At this point there is no secure way to merge the two together, and I2P is not adequate for anonymity yet in my opinion, so using Tor alone or with Bridges is the way to go in the present in my opinion.

- https://www.reddit.com/r/privacy/commen ... 2p_review/

moneymonero7 wrote:

• Designed for hidden services which are faster and more efficent than Tor
• Packet switch instead of circuit switch, provides higher level of anonymity
• Unidirectional tunnels, doubling the security / node than Tor
• Tunnels are shorter lived than Tor
• All peers participate in the network
• Bandwidth requirement is low
• Built in Java
• Free and Open Source

moneymonero7 wrote:2) Although it's much more decentralized than Tor, their claims are misleading. They still have directory servers and I guess the development team has a lot of power over the project, it's not like a blockhain which is fully decentralized, so this is misleading. Though it's more decentralized than Tor in either case.

moneymonero7 wrote:3) This makes I2P use very risky, especially connecting to it directly, as if somebody is doing something illegal, it would put every node there in danger and suspects of that same crime. Police I guess is not well experienced with this ,and due to the low user count ,this makes it very dangerous to use. Though connecting to I2P from Tor or from a VPN is less risky.

moneymonero7 wrote:4) Java is a very flawed language with a history security bugs, and the way the website mocks C in favor of Java makes them look ridiculous. This is a massive red flag for me.

moneymonero7 wrote:

• More users hence bigger haystack of anonymity
• More security audits and academic reviews on it
• Has solved the scaling issue
• Centralized
• Has more funding and workforce working on it
• Is censorship resistant, it doesn't assume clear access to internet lik I2P
• Adaptive to DDOS attacks
• Higher degree of plausible deniability and smaller risk of usage
• Low usage of resources on clients but big usage on servers
• High bandwidth throughput reaching the throughput level of an average VPN service
• Free and Open Source
• Supposedly resistant to Sybil attacks

moneymonero7 wrote:1) This is a big problem, the development and the infrastructure is very centralized, which would increase the risk of it being shutted down or censored, as it has a few points of failure. I think about 9 directory nodes exist now, which means that blocking only those 9 IP addresses worldwide would cripple the network. The use of bridges and proxies can help, but this issue needs to be addressed.

moneymonero7 wrote:2) While I2P assumes that you can connect to the internet, Tor assumes that you are censored, which is better. Tor has a bridge feature which allows to bypass any censorship other than total blocking of the internet. It can connect even through a HTTP proxy and it molds the traffic to be hard to distinguish from normal browsing by packet inspection. Though I2P can be used through Tor, so it's not a big drawdown, Tor still needs to do this, so perhaps the two systems complement eachother.

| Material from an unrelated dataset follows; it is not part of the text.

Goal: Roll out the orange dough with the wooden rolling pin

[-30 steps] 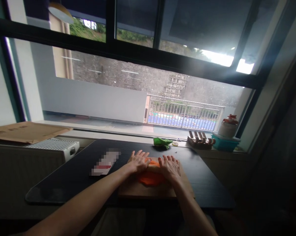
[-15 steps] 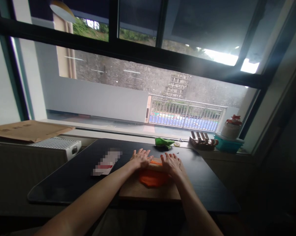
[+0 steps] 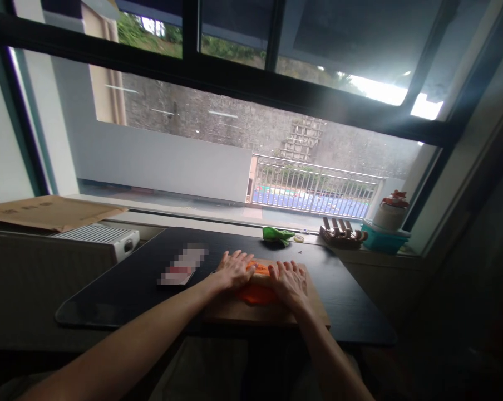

moneymonero7 wrote:3) It's balanced towards higher user experience by outsourcing the work to servers, but this increases centralization which is not good.

slumlord wrote: ↑01 Jun 2018 07:23 This is the first time I have heard of the phrase "Haystack of Anonymity". I don't know what it means but it sounds cool and I want it on a t-shirt.

slumlord wrote: ↑01 Jun 2018 07:23It seems like the source of such concerns lies with Java's usage as a plugin within web browsers and the sandbox that is used for this purpose.